* **Task statement**
The word to find is "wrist". State how many lines below contain it, giving only the number.
=== Provided material ===
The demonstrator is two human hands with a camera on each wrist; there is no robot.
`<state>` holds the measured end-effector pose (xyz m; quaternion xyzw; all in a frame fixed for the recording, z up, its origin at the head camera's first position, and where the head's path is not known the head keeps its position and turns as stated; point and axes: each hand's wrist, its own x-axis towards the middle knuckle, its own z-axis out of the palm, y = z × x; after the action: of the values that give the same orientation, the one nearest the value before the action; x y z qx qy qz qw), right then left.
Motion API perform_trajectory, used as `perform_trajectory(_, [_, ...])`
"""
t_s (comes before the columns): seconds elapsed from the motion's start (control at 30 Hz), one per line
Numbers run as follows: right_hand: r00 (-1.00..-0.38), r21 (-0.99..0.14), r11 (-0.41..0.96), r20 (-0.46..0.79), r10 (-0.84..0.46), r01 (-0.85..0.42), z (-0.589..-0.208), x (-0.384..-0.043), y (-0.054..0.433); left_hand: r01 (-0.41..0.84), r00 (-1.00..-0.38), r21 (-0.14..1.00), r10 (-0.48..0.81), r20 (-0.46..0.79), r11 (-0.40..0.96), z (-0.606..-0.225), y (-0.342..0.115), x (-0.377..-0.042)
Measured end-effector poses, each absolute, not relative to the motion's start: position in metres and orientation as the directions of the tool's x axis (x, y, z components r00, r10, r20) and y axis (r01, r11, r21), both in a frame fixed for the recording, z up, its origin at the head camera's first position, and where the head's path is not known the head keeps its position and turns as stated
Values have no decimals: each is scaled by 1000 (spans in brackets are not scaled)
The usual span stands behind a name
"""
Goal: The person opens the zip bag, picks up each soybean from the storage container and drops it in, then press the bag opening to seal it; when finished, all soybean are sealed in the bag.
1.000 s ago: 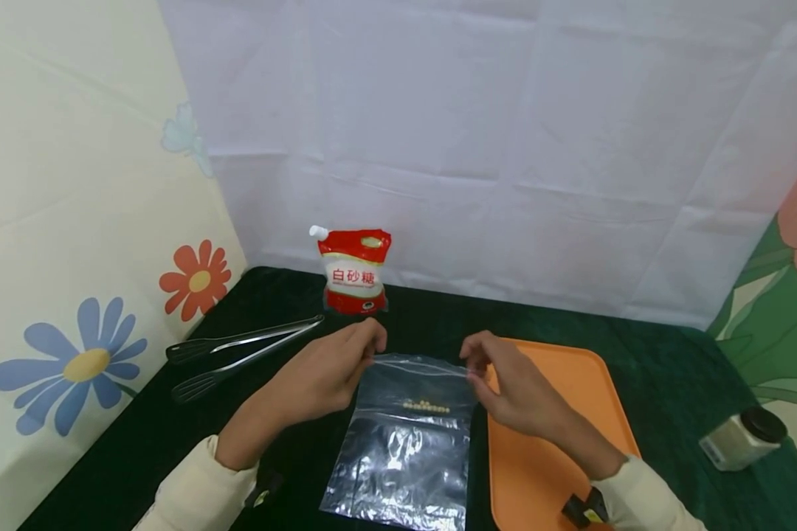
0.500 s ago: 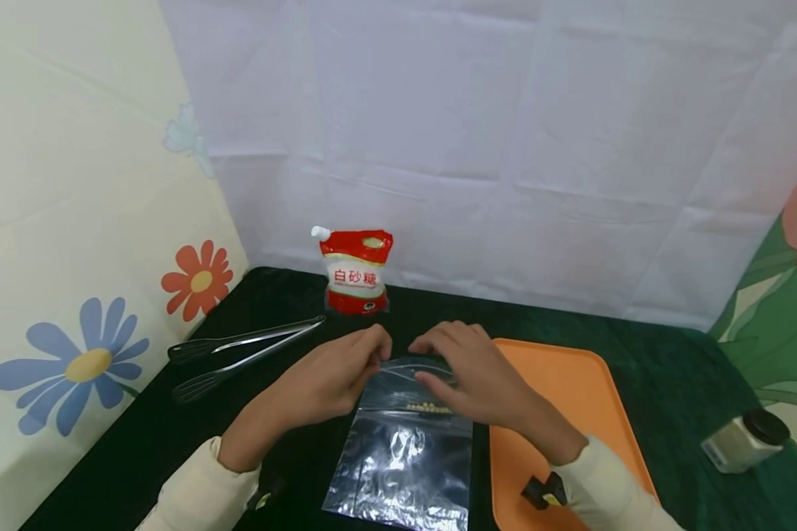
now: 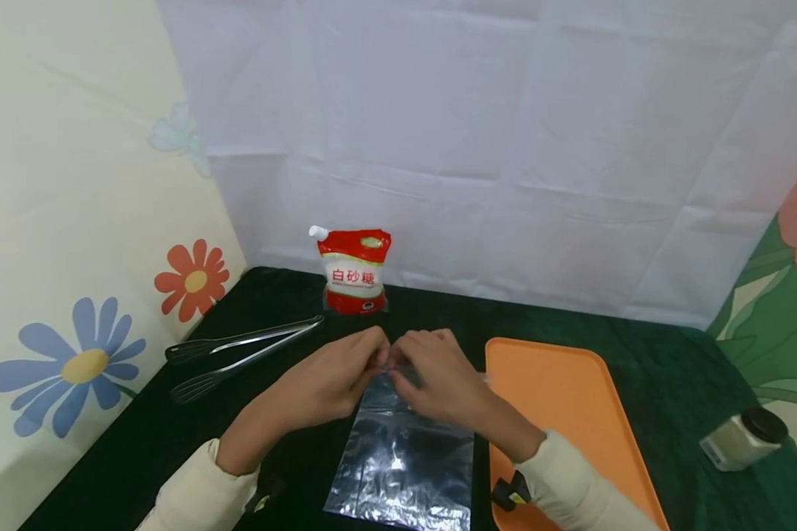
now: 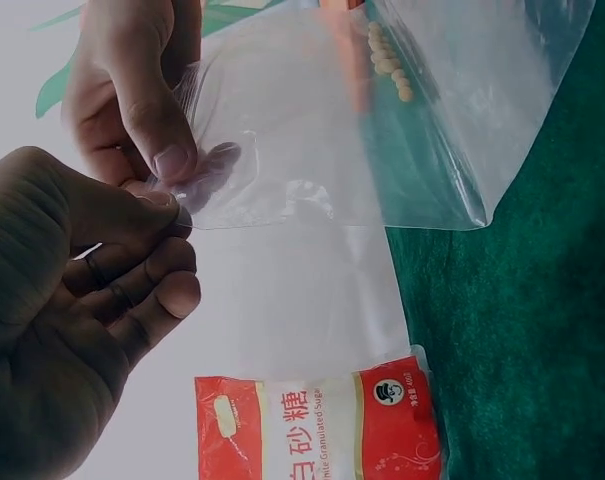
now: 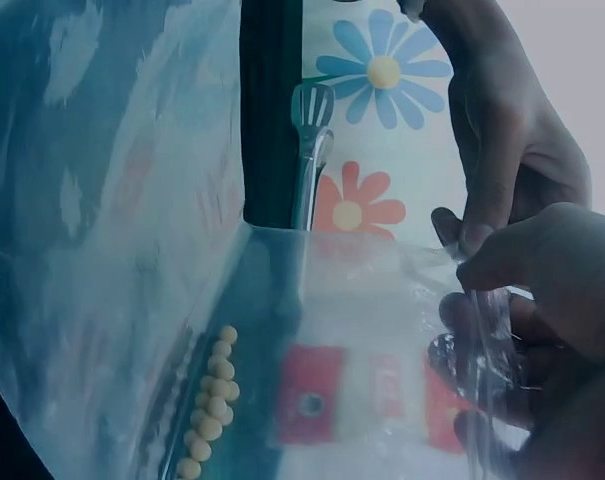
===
* **Task output**
2